Depends on your controller. Most modern, microcontrolled controllers have a much wider Voltage span than old, Analogue controllers. The Soliton 1 (which is partly my creation so I'm a tad biased here  ) can handle anything from 9-342 Volt in and can be configured in any relevant way to avoid motor- or battery abuse.


----------



## Guest (Apr 24, 2010)

benz18725 said:


> Amp hours has a direct relationship to range. Voltage is more or less the amount of torque, therefore acceleration and top speed.
> 
> A 144v system will have better acceleration and "power" than that of 120v, but the range depends on the Ah of your batteries chosen. To compare range, you may want to compare pack capacities in kWh. This is simply (amp hour rating)x(total voltage). Higher is better, of course.
> 
> Correct me if I'm wrong on any of this.



Well I can tell you first hand about this but at a different voltage. I built my Ghia with a 72 volt system. Thought it was decent and was able to get a top speed of about 65 mph with that. I kept that for awhile and then decided to make the jump to 96 volts which is the next logical step up. Since the Ghia is limited in space and I have 6 volt batteries in the car I was limited pretty much to a max of 16 batteries which in series is 96 volts. Heavy as hell now and running 96 volts and using a controller that can dish out 700 amps ( not that the floodies can live long at that output ) but I usually never see those high currents.
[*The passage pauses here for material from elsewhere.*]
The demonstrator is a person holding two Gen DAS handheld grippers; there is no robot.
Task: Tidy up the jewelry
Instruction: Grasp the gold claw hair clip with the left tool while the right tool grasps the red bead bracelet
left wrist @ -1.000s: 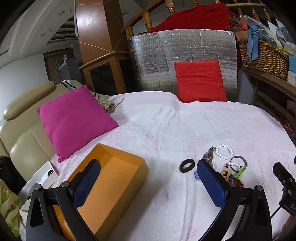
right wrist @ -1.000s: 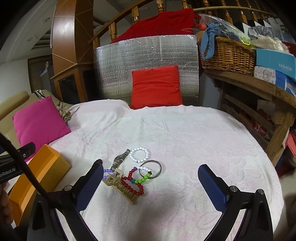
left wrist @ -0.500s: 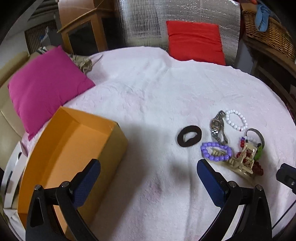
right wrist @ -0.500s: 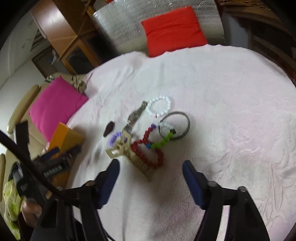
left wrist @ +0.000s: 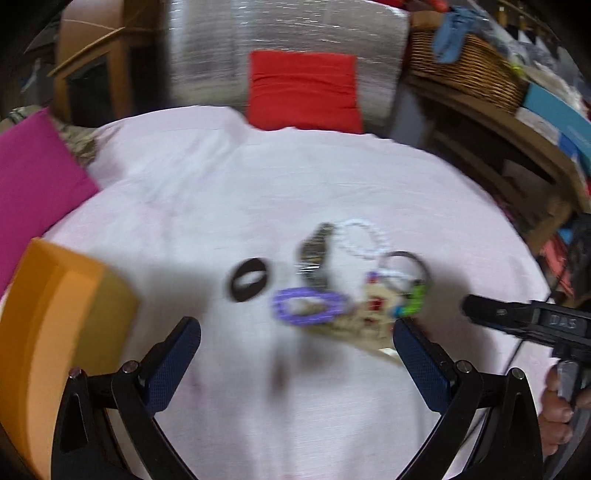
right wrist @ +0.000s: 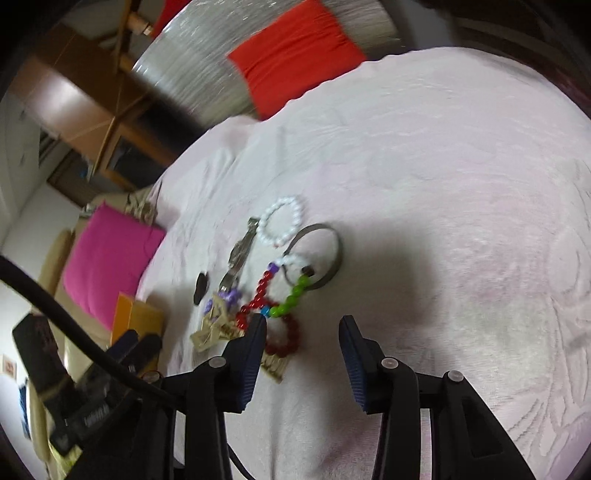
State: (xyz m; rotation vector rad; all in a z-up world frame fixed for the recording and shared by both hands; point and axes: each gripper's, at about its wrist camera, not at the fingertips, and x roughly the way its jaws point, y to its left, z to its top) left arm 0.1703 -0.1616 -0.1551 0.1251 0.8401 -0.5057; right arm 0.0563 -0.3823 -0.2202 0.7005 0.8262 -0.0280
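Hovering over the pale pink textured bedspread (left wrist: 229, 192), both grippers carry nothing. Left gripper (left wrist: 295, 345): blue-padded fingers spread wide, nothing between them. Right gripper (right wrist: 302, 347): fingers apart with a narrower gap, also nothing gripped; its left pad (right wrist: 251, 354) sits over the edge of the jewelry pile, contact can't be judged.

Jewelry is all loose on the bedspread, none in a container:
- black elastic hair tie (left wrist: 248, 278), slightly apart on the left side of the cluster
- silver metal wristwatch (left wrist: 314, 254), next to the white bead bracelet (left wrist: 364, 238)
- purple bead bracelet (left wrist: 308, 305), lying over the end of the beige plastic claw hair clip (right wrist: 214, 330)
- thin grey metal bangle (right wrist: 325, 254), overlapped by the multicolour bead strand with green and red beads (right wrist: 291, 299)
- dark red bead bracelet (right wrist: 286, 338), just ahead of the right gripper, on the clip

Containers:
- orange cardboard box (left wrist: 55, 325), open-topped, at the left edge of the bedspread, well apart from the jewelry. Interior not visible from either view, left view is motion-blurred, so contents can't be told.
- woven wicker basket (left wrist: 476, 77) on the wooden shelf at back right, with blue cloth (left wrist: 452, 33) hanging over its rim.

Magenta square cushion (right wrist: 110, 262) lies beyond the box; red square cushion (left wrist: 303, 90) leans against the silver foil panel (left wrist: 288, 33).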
The car now accelerates like it has a stock 1600 vw engine and gets to freeway speeds nicely and my top speed is now 85 plus. The plus being if I ride it a bit longer it will go faster. But that is pushing the limits of the battery pack. So I went from a top speed of 65 to 85 and the acceleration was exceptionally better from 72 to 96 and I'd expect that the difference would be even better if I could go to 120 or even 144 or even 156. Because the higher voltages will allow me to actually use the amperage for acceleration better without killing off the batteries. So my next logical step now is to go to 156 volts (the limit of my controller) and go with lithium. I'd go 200 Ah only because I want the range. I think I can fit enough into my little car to get that. Weight would still be less than what I currently have now. 
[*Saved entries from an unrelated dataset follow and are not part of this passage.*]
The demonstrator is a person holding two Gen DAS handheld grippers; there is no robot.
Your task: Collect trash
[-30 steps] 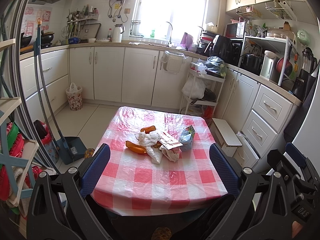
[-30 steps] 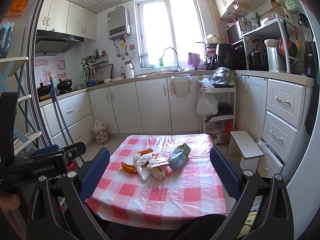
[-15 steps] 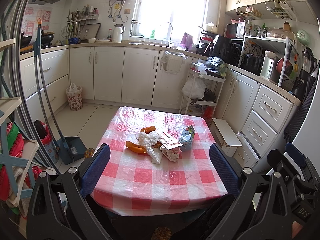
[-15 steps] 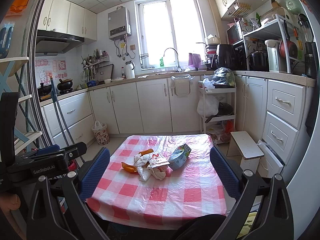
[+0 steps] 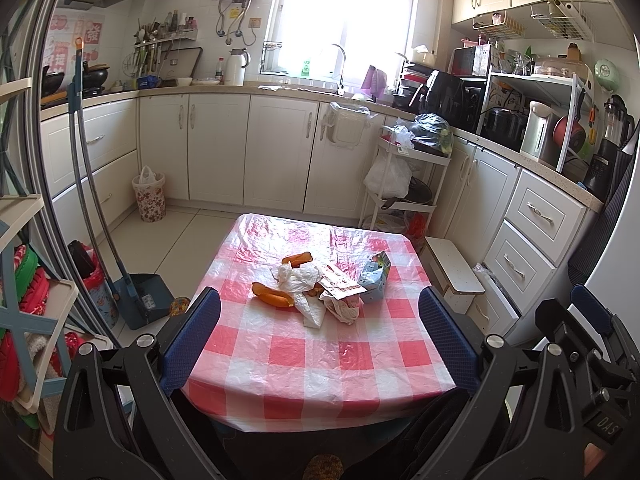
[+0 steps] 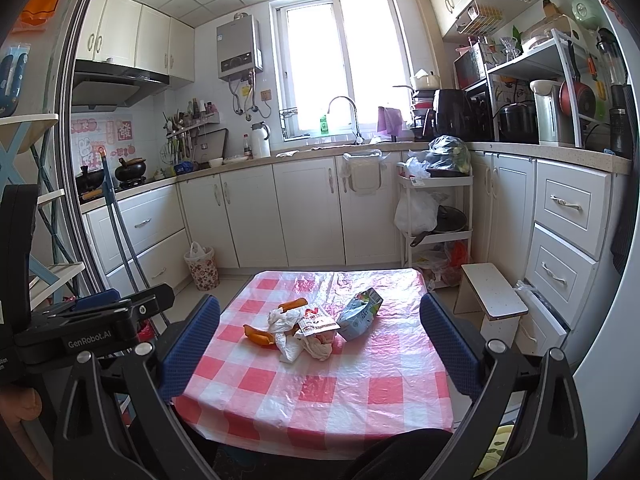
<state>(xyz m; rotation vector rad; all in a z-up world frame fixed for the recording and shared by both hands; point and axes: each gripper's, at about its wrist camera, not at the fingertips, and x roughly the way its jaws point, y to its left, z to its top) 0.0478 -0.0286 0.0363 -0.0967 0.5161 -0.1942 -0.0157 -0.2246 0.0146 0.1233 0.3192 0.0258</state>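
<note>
A pile of trash lies mid-table on the red-and-white checked tablecloth: orange peels, crumpled white tissues, a red-and-white wrapper and a crushed blue carton. The right wrist view shows the same peel, wrapper and carton. My left gripper hangs open near the table's front edge, well short of the pile. My right gripper is open too, nothing between its blue pads, and it also stays back from the pile.
A floral waste bin with a bag liner stands by the far cabinets. A blue dustpan and broom lean left of the table. A white stool and a rolling cart stand to the right.
</note>
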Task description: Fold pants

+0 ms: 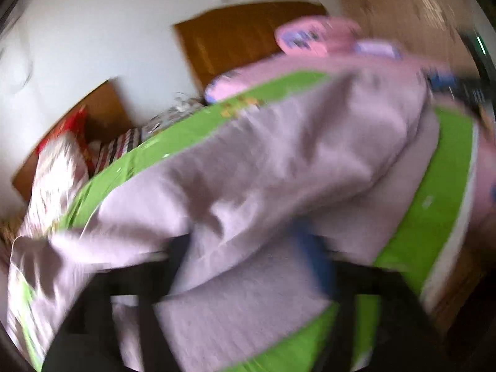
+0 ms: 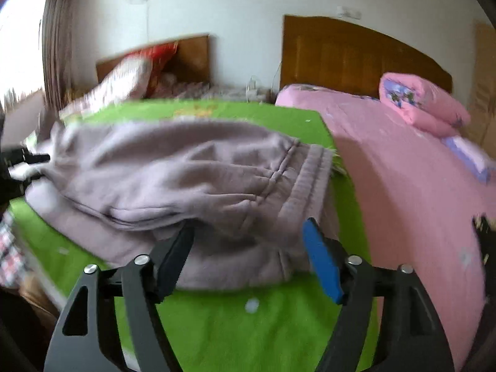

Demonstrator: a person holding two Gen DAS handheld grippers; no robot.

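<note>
The right gripper (image 2: 248,245) stands released at the near edge of the green mat (image 2: 235,325), its black and blue fingers spread on either side of the pants' waistband end without pressing it. The mauve pants (image 2: 173,170) lie bunched across the middle of that mat, which covers a bed. The left gripper (image 1: 248,266) is blurred; its 2 fingers stand wide apart above the pants (image 1: 279,161), clasping nothing. Beyond, a pink sheet (image 2: 412,186) carries a folded pink quilt (image 2: 424,102) before a wooden headboard (image 2: 350,52).
</note>
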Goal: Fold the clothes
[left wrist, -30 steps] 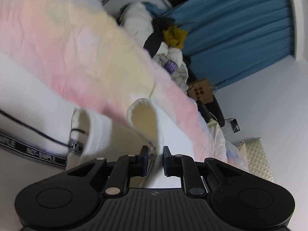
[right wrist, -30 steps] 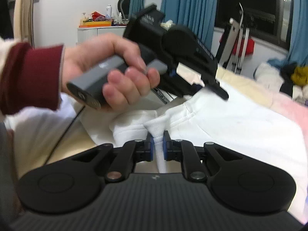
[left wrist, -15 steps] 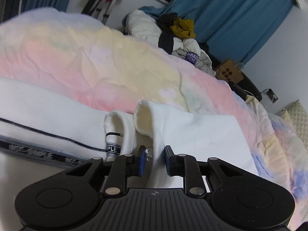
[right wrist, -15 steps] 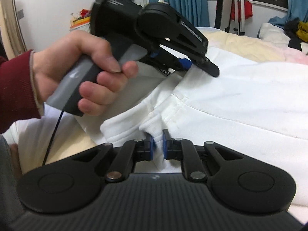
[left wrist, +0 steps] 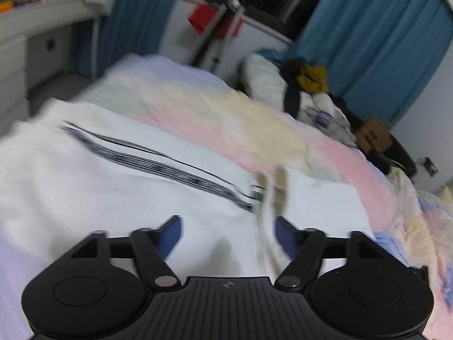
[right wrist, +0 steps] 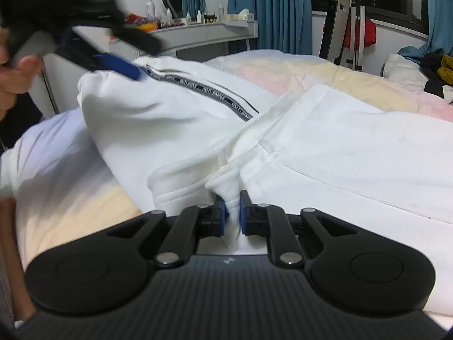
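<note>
A white garment [left wrist: 113, 184] [right wrist: 175, 119] with a black lettered stripe [left wrist: 158, 167] [right wrist: 203, 90] lies folded over itself on a pastel duvet [left wrist: 226, 107] [right wrist: 311, 68]. My left gripper [left wrist: 228, 235] hovers above the garment. Its jaws are opening wide, with nothing between the blue pads. In the right wrist view the left gripper [right wrist: 144, 59] is a blur at the upper left, held by a hand, just above the garment's far end. My right gripper [right wrist: 232, 212] is shut on a bunched white hem at the garment's near edge.
A pile of clothes [left wrist: 305, 85] [right wrist: 436, 68] sits at the bed's far end before blue curtains. A white dresser [right wrist: 198, 25] holds several bottles. A metal rack with a red cloth [right wrist: 351, 28] stands beyond the bed. A cardboard box [left wrist: 373, 136] stands beside the bed.
My left gripper let go of the white fold, opened wide and pulled back and upward. The right gripper stays shut on the hem, hardly moving.
</note>
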The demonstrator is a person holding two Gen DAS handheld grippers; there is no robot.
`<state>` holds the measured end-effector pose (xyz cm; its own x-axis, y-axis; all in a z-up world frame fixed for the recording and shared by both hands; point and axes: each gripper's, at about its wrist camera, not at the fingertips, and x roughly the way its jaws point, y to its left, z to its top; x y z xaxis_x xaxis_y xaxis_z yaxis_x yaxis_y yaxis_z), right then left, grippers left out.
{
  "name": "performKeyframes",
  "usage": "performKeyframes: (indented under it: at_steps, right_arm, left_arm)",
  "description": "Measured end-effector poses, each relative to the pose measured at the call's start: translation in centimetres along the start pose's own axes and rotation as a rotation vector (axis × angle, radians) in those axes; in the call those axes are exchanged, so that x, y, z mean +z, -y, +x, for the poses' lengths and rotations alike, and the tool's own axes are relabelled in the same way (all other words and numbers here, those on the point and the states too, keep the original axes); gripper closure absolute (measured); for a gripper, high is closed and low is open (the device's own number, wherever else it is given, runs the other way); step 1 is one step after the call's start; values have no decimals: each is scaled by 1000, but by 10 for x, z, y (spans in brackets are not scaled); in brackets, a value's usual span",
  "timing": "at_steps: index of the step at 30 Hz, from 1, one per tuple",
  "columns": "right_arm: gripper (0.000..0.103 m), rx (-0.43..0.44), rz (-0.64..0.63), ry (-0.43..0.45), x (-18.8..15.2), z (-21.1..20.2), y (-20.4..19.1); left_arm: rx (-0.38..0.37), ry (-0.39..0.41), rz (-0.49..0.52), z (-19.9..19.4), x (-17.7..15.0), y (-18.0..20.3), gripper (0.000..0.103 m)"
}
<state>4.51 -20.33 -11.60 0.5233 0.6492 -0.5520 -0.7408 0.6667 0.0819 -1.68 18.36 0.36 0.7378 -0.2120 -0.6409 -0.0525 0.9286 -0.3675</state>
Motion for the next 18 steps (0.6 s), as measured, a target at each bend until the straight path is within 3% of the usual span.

By the way, welcome and I agree with the other guys that it is usually requirements that dictate what you need or want along with budget. It can also be dictated by the size of vehicle your converting. The Ghia and the 914 are small cars but you can put in a decent pack of batteries. Yes, a VW adaptor plate will fit the 914. I think that you can even fit a large 11" motor in there too. 9" would be perfect. A Warp9 would do. Rebirthauto.com has an excellent adaptor plate setup for a good price. The quality is top notch. I have one. 

AC is fine if you can afford the motor/adaptor/controller setup. Many you can buy as a kit are expensive and not overly powerful. They work but I'd want better. So I decided to go with DC. The regen thing would be nice but all in all it is really not needed. The biggest thing regen can do for you is to help you stop your heavy vehicle. With lithium you lighten the load by quite a bit. Be sure you have a minimum of disk brakes up front to help stop your vehicle. Drums work but can be anemic. I have drums all around on my Ghia at this time and that extra 1,020 lbs of lead is noticeable when stopping. 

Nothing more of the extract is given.